• _Material for the task_
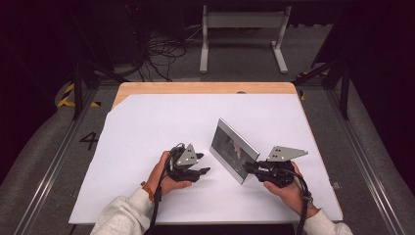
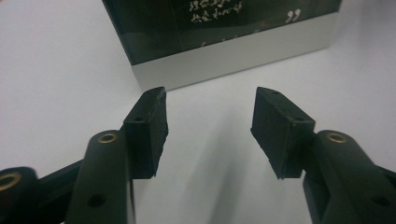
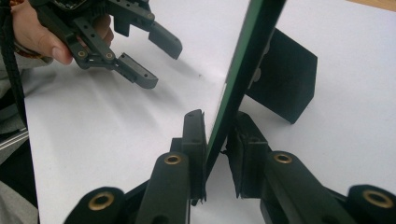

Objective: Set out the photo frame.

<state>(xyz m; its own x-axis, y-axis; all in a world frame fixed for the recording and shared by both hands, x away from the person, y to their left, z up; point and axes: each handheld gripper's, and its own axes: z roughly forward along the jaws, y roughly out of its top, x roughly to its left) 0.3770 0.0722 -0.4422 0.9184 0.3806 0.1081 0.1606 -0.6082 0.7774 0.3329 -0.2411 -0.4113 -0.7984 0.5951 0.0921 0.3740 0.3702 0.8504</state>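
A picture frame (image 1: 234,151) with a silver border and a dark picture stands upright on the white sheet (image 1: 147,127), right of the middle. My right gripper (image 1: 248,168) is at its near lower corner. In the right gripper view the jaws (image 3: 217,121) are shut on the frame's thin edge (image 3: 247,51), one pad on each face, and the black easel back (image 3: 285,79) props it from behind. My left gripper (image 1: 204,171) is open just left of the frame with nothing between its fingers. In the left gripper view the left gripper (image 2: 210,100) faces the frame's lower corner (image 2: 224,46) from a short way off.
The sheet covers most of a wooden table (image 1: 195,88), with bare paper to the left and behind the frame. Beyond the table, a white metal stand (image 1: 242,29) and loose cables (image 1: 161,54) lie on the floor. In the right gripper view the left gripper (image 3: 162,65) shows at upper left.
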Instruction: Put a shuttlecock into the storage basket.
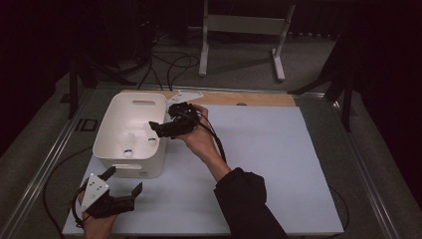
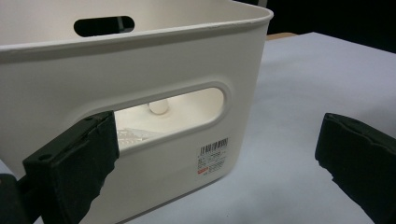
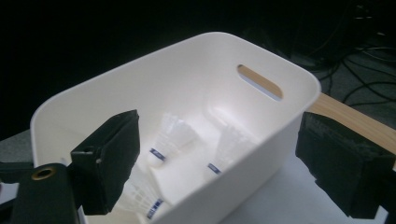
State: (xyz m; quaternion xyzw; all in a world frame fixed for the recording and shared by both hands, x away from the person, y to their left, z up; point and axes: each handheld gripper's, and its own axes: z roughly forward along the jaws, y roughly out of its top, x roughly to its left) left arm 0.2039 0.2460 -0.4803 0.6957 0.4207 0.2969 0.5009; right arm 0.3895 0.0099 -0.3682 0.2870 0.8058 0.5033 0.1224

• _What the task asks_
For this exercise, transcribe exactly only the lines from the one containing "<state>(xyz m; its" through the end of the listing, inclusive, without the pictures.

• _Output_
<state>(xyz m; its own x-axis, y-axis; all in a world frame fixed for the recording and shared by both hands, x away from the person, y to their left, z up; point and axes: each handheld gripper's, and its own axes: z roughly forward along the jaws, y roughly out of its top, x roughly to its left) 0.3770 0.0722 -0.4422 0.9184 0.3806 0.1081 0.1606 -0.6082 0.7774 0.3329 -0.2411 -0.4113 -0.7984 0.5951 0.0921 0.3740 0.3702 0.8504</state>
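A picture frame (image 1: 234,151) with a silver border and a dark picture stands upright on the white sheet (image 1: 147,127), right of the middle. My right gripper (image 1: 248,168) is at its near lower corner. In the right gripper view the jaws (image 3: 217,121) are shut on the frame's thin edge (image 3: 247,51), one pad on each face, and the black easel back (image 3: 285,79) props it from behind. My left gripper (image 1: 204,171) is open just left of the frame with nothing between its fingers. In the left gripper view the left gripper (image 2: 210,100) faces the frame's lower corner (image 2: 224,46) from a short way off.
The sheet covers most of a wooden table (image 1: 195,88), with bare paper to the left and behind the frame. Beyond the table, a white metal stand (image 1: 242,29) and loose cables (image 1: 161,54) lie on the floor. In the right gripper view the left gripper (image 3: 162,65) shows at upper left.
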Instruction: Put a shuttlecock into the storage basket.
State: (xyz m; quaternion xyzw; all in a world frame fixed for the recording and shared by both hands, x away from the person, y to their left, z up; point and axes: each handheld gripper's, and its own axes: z roughly forward along the jaws, y roughly out of its top, x roughly to its left) left arm 0.2039 0.2460 -0.4803 0.6957 0.4207 0.2969 0.5009; right arm 0.3895 0.0099 -0.3682 0.2870 0.8058 0.5033 0.1224

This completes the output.